I once spent around ten weeks writing a C program to numerically integrate the Schrödinger equation for an electron in a particular magnetic field. When I started looking at results, they looked eerily like trig functions. A little digging revealed that the problem was stated and solved (exactly) in one of the exercises to Quantum Mechanics by Landau and Lifshitz.
I sheepishly told my advisor at the time what had happened, worried he would think me an idiot, but he was thrilled: "You solved the problem! That's what's important."
I think the author is taking the wrong thing away from this, all those little realisations are things that if he comes across in the future he will have a better understanding of what to do.
In other words rather than become embarrassed after realising a months work boiled down to just a few lines think about how much you learned to get to those few lines.
Just curious, can SciPy also automatically take advantage of cell processors or graphics processors? If it is all just matrix operations, it seems doable?
It cannot, at least not ATM and not out of the box.
I am by no mean knowledgeable in those areas, but my understanding is that using specialized hardware/aggressively optimized code in numpy (or similar tools) would be very hard, though. One of the problem is that CUDA or multi-core optimized numpy would have a significant overhead (obviously of a totally different nature), and would be justified only for very large problems. Multi-code numpy was tried a few years ago by E. Jones, and the overhead was almost never worths it IIRC.
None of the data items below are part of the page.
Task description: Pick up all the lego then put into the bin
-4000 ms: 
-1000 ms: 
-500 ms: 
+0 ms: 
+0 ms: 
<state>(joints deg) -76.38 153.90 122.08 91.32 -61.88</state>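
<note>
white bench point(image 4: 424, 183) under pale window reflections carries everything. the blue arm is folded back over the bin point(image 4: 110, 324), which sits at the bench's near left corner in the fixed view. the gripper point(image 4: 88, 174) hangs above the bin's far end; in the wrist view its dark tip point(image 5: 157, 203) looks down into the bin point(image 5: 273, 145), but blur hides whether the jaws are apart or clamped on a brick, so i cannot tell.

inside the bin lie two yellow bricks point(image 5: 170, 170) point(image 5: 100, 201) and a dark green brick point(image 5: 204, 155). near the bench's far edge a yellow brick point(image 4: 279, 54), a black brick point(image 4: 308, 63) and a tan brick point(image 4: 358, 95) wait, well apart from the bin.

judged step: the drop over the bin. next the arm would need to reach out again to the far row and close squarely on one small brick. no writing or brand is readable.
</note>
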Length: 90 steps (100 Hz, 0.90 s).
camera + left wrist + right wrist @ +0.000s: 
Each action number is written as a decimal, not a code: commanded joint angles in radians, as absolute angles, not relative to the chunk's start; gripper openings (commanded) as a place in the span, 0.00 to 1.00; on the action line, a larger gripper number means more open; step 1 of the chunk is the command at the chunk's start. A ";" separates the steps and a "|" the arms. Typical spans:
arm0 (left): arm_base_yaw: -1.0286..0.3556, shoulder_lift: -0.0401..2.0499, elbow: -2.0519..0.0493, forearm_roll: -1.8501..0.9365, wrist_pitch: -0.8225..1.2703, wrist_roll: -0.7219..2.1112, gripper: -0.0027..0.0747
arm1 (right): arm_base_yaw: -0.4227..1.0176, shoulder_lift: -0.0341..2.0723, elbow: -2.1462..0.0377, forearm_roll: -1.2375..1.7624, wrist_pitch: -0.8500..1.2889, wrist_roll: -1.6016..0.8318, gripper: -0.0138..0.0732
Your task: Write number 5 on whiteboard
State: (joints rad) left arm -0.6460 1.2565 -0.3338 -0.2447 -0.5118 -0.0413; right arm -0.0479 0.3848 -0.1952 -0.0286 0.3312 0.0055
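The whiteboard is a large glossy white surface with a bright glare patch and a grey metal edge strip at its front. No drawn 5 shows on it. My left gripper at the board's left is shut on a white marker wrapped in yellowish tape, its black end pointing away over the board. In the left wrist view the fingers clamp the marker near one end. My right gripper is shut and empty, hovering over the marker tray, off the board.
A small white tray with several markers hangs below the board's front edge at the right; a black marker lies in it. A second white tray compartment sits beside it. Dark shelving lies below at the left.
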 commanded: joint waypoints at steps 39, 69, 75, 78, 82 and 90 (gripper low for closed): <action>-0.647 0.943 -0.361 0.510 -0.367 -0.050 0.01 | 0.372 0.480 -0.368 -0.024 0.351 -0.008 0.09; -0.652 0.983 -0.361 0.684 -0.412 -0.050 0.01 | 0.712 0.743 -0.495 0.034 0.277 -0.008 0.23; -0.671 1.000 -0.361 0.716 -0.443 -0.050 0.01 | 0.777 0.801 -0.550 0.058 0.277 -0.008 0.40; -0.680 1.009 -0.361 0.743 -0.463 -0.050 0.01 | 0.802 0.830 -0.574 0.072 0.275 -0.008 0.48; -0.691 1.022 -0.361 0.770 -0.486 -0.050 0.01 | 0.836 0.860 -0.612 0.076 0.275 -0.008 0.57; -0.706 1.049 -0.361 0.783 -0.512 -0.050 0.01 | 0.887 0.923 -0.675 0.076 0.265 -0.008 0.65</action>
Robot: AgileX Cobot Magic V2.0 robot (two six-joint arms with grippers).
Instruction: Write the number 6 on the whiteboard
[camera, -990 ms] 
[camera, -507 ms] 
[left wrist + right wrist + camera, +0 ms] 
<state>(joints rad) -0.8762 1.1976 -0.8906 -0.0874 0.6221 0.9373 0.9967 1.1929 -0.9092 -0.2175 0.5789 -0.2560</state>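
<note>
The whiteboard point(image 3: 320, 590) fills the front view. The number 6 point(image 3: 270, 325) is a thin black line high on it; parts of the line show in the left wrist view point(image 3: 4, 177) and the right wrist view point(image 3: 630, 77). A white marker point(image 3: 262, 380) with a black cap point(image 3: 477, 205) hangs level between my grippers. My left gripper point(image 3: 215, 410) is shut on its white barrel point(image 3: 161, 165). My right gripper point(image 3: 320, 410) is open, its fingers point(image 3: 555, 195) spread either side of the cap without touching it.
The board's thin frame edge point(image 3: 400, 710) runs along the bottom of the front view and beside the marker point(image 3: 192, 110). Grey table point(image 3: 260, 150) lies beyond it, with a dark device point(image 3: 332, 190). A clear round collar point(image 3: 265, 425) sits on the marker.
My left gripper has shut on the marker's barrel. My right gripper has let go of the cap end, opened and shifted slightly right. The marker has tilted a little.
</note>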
The current solution is to use those through libraries which implement linear algebra, etc... , which can be implemented on top of those architectures. There is obviously quite a bit of excitement around those technologies, and this was one of the most talked area at las scipy conference. Video are available: http://blog.enthought.com/?p=184. Some of them are related to those
There was some good discussion about this last time this was posted, and also current discussion over on reddit.